__Exercise__. Print the following entries without any change.

__Information provided__.

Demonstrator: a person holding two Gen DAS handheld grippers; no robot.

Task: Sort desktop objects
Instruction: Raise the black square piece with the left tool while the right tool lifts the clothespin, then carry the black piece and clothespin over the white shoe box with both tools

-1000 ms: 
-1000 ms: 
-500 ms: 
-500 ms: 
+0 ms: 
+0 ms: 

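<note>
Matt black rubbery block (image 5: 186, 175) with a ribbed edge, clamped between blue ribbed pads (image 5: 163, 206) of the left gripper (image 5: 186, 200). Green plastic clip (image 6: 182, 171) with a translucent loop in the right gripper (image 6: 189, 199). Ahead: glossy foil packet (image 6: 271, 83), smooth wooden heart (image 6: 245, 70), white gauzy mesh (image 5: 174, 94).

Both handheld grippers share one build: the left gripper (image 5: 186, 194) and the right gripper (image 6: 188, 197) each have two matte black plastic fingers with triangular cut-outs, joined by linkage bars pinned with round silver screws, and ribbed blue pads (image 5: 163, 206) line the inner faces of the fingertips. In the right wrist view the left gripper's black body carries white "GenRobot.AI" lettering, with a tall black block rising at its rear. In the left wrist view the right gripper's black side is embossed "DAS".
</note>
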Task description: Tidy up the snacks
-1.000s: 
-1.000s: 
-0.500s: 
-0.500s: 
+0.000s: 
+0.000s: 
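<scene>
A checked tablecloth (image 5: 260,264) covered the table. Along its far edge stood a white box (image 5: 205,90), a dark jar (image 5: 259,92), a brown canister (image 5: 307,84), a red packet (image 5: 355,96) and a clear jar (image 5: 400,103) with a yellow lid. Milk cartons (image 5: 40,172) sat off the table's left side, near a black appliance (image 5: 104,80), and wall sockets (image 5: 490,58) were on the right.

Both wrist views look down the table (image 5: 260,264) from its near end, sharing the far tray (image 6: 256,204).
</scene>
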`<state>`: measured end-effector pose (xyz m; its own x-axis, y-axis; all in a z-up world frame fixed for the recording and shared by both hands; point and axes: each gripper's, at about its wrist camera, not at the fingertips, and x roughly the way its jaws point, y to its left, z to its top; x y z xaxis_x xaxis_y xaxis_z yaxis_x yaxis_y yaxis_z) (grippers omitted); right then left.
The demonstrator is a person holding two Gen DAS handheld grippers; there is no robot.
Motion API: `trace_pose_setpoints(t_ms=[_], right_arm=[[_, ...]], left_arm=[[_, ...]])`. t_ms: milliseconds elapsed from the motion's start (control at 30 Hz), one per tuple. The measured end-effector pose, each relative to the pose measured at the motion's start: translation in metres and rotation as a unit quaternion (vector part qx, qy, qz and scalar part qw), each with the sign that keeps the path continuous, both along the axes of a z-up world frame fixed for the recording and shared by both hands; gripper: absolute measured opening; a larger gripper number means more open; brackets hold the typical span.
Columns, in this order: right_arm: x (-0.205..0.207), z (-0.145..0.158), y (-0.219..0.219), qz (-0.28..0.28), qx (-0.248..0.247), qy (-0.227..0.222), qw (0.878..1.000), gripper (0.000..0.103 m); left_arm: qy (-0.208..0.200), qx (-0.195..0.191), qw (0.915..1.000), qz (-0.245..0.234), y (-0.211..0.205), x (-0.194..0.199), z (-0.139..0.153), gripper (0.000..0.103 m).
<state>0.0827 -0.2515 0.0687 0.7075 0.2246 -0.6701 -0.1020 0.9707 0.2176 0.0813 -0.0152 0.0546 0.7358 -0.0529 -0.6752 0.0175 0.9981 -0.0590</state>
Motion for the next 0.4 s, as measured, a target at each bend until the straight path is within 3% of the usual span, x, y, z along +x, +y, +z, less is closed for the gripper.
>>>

__Your solution__.
Demonstrator: a person holding two Gen DAS handheld grippers; no robot.

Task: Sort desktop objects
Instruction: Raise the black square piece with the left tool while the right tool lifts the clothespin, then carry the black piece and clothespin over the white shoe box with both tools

-1000 ms: 
-1000 ms: 
-500 ms: 
-500 ms: 
+0 ms: 
+0 ms: 

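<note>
Matt black rubbery block (image 5: 186, 175) with a ribbed edge, clamped between blue ribbed pads (image 5: 163, 206) of the left gripper (image 5: 186, 200). Green plastic clip (image 6: 182, 171) with a translucent loop in the right gripper (image 6: 189, 199). Ahead: glossy foil packet (image 6: 271, 83), smooth wooden heart (image 6: 245, 70), white gauzy mesh (image 5: 174, 94).

Both handheld grippers share one build: the left gripper (image 5: 186, 194) and the right gripper (image 6: 188, 197) each have two matte black plastic fingers with triangular cut-outs, joined by linkage bars pinned with round silver screws, and ribbed blue pads (image 5: 163, 206) line the inner faces of the fingertips. In the right wrist view the left gripper's black body carries white "GenRobot.AI" lettering, with a tall black block rising at its rear. In the left wrist view the right gripper's black side is embossed "DAS".
</note>
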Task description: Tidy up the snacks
-1.000s: 
-1.000s: 
-0.500s: 
-0.500s: 
+0.000s: 
+0.000s: 
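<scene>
A checked tablecloth (image 5: 260,264) covered the table. Along its far edge stood a white box (image 5: 205,90), a dark jar (image 5: 259,92), a brown canister (image 5: 307,84), a red packet (image 5: 355,96) and a clear jar (image 5: 400,103) with a yellow lid. Milk cartons (image 5: 40,172) sat off the table's left side, near a black appliance (image 5: 104,80), and wall sockets (image 5: 490,58) were on the right.

Both wrist views look down the table (image 5: 260,264) from its near end, sharing the far tray (image 6: 256,204).
</scene>
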`<state>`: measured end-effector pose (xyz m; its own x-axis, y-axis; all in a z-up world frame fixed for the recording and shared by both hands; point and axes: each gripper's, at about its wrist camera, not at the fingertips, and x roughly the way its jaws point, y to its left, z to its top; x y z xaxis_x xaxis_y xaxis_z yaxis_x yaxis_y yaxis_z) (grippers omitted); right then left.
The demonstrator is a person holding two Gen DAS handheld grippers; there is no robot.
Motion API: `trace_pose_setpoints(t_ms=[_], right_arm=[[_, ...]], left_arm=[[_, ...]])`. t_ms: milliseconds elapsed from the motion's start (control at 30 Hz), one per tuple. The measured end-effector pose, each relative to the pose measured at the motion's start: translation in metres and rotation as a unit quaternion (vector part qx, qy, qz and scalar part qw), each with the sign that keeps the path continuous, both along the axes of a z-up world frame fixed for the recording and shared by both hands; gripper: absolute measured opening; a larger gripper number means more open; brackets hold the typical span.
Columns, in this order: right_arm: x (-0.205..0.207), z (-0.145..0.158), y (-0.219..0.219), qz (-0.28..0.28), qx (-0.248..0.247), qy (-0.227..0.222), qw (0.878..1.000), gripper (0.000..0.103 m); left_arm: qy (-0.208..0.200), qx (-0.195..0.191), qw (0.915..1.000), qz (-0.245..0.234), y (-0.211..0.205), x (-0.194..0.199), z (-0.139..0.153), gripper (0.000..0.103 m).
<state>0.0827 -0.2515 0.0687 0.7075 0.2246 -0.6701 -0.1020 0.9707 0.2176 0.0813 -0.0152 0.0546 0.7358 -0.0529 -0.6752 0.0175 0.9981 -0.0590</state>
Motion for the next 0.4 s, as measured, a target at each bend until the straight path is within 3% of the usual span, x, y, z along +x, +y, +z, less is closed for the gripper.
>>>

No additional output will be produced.